## Work required
Within the listing below, give again exactly the lines between the one containing "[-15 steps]" and the one containing "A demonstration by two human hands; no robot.", inclusive, pictures left aside.

━━ Material provided ━━

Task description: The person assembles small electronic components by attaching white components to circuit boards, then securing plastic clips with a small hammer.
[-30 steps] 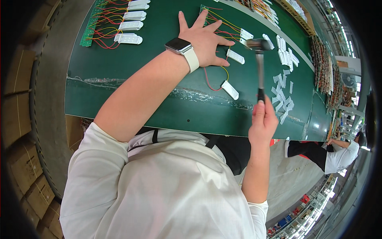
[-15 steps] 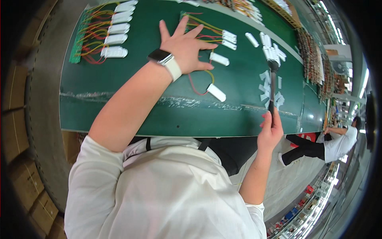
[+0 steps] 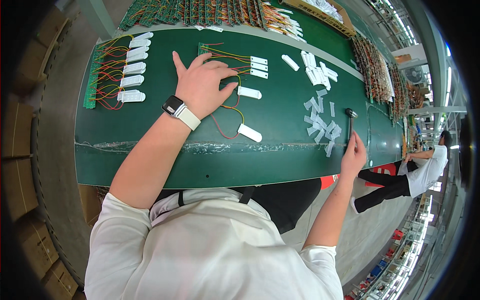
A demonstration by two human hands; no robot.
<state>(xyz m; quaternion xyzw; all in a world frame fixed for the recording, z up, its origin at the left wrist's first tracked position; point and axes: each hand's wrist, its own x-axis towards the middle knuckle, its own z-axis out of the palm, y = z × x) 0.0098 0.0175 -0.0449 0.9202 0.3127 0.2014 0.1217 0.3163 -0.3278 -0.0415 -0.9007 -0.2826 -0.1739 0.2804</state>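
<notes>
Hammer (image 3: 351, 123) moved right since b4, now nr the pale strips (image 3: 332, 109), handle held in R hand (image 3: 354, 157). L hand (image 3: 202, 85) is spread wide w/ fingers by red + yellow wires (image 3: 225, 53), just left of white pieces (image 3: 249, 92) on green table (image 3: 280, 165).

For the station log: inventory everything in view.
Flat workbench: one, green, centre
Metal hammer: one, silver and dark, bench right
Long circuit boards: count unclear, green, left
Wired oblong pieces: several, white, left
Thin wires: many, red and yellow, left and centre
Wired circuit board: one, green, back centre
Wired flat pieces: five, white, centre
Loose oblong pieces: many, white, back right
Thin strips: many, whitish, bench right
Massed circuit boards: many, green, back
Cardboard boxes: several, brown, left and back
Co-worker: one, white top, far right
Wristwatch: one, pale strap, left wrist
Left hand: one, centre
Right hand: one, on hammer
</notes>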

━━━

## Answer to this problem
[-15 steps] 
[+0 steps] 
A demonstration by two human hands; no robot.

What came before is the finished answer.